Sunday, September 17, 2023

Sunday Inbox Inspiration: September 17, 2023: 24th Sunday in Ordinary Time, September 17, Cycle A

 Sunday Inbox Inspirations 

 24th Sunday in Ordinary Time 

 Cycle A

September 17, 2023

 

Forgive

 

This morning, it would be difficult to talk about any topic other than forgiveness.

 

This is front and center in both the first reading and the gospel. The first thing I want to say is that forgiveness can be very difficult. 

 

I must admit that I find it hard at times. For me, I have to work at forgiving when someone treats me unfairly or unjustly.

 

Maybe that’s not an issue for you, but it is for me. I think that forgiving can be a challenge at one time or another for many of us.

 

This morning, I am not going to give a pious exhortation about forgiving.

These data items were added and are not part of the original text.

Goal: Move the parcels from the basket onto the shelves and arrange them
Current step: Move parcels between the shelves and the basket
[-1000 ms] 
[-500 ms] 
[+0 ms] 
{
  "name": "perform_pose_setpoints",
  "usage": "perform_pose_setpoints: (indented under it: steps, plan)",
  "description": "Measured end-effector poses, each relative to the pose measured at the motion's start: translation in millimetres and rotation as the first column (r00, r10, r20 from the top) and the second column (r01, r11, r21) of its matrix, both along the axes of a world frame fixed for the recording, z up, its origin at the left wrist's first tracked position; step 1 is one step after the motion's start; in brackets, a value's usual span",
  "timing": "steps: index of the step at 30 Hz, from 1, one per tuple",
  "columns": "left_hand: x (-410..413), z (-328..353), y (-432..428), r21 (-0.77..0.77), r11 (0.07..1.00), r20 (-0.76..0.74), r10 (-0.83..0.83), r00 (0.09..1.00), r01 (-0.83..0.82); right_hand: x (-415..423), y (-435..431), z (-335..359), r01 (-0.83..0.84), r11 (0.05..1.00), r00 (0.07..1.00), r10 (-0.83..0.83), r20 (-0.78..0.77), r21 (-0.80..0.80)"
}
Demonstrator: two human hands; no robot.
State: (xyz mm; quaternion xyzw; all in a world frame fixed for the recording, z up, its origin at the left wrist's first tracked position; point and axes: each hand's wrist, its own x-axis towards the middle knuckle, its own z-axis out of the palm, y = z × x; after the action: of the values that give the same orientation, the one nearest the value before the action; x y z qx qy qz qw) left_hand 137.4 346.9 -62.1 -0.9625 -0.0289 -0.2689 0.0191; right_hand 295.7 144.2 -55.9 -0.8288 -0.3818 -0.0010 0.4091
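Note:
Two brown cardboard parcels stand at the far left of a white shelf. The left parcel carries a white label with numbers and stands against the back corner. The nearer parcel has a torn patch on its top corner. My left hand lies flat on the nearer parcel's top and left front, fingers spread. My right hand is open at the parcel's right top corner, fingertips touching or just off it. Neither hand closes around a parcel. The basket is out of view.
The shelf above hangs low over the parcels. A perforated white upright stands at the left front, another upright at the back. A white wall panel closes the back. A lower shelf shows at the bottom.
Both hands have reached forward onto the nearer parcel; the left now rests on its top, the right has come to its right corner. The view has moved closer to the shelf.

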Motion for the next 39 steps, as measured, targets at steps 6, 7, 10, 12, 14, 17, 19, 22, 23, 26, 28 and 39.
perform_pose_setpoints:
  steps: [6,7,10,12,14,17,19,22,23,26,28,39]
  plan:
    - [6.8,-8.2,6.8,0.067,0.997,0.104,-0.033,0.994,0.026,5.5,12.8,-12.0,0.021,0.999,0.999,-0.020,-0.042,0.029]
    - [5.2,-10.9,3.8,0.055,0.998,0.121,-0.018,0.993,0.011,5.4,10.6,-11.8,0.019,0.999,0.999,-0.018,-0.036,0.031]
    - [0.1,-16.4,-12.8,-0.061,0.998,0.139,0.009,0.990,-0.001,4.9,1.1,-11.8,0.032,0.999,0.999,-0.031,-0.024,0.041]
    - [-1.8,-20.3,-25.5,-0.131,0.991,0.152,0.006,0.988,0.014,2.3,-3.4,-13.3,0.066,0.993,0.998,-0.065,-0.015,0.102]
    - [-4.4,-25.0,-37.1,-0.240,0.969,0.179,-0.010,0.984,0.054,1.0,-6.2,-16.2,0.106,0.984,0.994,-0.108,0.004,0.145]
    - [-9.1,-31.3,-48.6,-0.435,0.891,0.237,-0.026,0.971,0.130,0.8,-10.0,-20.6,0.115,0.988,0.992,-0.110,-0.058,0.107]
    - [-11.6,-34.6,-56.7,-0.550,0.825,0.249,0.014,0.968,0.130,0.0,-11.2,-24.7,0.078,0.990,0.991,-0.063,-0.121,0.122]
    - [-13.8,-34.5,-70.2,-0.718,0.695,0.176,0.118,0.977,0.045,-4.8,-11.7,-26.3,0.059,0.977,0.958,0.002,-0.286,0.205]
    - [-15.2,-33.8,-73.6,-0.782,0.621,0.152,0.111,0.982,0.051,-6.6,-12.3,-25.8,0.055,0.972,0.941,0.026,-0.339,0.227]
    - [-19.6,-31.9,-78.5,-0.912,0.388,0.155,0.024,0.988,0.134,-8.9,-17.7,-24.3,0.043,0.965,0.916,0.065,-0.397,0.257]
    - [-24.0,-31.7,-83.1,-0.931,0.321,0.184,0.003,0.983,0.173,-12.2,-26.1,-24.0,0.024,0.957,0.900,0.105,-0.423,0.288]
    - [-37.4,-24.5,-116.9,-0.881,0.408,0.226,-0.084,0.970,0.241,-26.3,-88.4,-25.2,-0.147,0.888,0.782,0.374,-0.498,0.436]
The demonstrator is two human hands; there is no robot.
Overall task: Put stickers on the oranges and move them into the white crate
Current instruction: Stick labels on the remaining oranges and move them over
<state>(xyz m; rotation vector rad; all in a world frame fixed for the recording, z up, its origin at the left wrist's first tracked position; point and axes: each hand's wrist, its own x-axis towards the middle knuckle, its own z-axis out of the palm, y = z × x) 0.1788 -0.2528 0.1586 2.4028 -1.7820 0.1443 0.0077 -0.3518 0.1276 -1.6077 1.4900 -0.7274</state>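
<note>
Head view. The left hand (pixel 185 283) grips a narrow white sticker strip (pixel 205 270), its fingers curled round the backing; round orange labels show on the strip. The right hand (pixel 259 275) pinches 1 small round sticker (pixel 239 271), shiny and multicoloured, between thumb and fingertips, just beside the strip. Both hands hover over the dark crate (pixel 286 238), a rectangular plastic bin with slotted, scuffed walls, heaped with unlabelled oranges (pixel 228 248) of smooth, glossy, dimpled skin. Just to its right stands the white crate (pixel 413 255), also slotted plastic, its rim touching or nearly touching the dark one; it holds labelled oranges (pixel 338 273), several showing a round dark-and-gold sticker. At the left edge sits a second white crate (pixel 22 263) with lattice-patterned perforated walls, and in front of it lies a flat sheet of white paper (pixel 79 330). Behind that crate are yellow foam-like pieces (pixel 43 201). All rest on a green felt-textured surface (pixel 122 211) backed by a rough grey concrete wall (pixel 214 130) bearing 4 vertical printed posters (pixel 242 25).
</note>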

Instead, I want to look at this in a grittier, more practical way.

 

First, I want to look at some things that forgiveness is not. And then, I will offer three steps that I think are involved in the process of forgiving.   

 

Forgiving Is Not…

 

First, forgiving does not mean that we deny our feelings or pretend that we weren’t offended.

 

In fact, part of healthy forgiving demands that we own or admit our feelings. We do this so that we can eventually work through the hurt.

 

Then, contrary to the popular saying, forgiving does not mean forgetting.

 

It’s almost impossible to forget what has happened, even if we want to. We cannot expect ourselves or others to do this.

 

Next, forgiving is not weakness.

 

In fact, forgiving requires great inner strength. It is a sign of a strong person who can bring themselves to forgive another who has offended them.

 

And finally, this may sound surprising, but forgiving may not mean reconciling.

 

Reconciling may be unwise in some situations, like domestic violence or sexual abuse. We may forgive but not restore the relationship to what it was before.    

 

Forgiving Is

 

Okay, they are some things that forgiveness is not; now I want to look at three steps or actions that are involved in forgiving. 

 

1.    Review 

 

First, we need to review what happened.

 

Review in your mind what the other person did. And as you do this, get in touch with your feelings. 

 

How did you feel as it happened and right after it happened? And how do you feel about him or her right now?

 

And, as part of this review, sometimes we also need to look at ourselves. To paraphrase an old saying, “It often takes two to tango.”

 

So, is there some way, maybe something minor or subtle, but still some way that I contributed to the problem? Could it have been how I said something or when I did something? 

 

2.    Humanize

 

So, 1) review what happened, and then, 2) humanize the offender.

 

Try to separate the hurtful word or action from the person who did it. And then, try to walk in that person’s shoes for a bit.

 

What might she have been experiencing within herself? What kind of day or week might she have had?

 

Or what kind of home life did he have when he was a child? What woundedness might he be carrying around inside?

 

This can be a very challenging part of the process that we may not want to do. But still, step back from the hurt for a moment and look at the offender as another human being. 

 

3.    Choose

 

And then the third step is to choose to forgive.

 

We may feel resentful, angry, or vengeful. But even with that, we can still choose to let go of it – and yes, forgiving is a choice.  

 

Not to let go hurts us as much or even more than the other person. The Buddhists have a saying about this.  

 

They say that holding on to resentment is like picking up a hot coal in our hand with the intention of throwing it at the person who offended us. Just imagine that: the hot coal makes it clear that holding on especially to vengeful feelings is as harmful for us as it is for the other person. 

 

Choosing to let go is important. And then, eventually, if, if this is possible, try to talk with the other person because that makes forgiveness very real.

 

Conclusion

 

So, hurts can happen with anyone – a parent, a spouse, a son or daughter, a sibling, a friend, a neighbor, an employer, a priest, anyone.  

 

I hope that these three steps or actions – 1) Review, 2) Humanize, and 3) Choose – I hope that they will help us respond to Jesus’ call to be forgiving.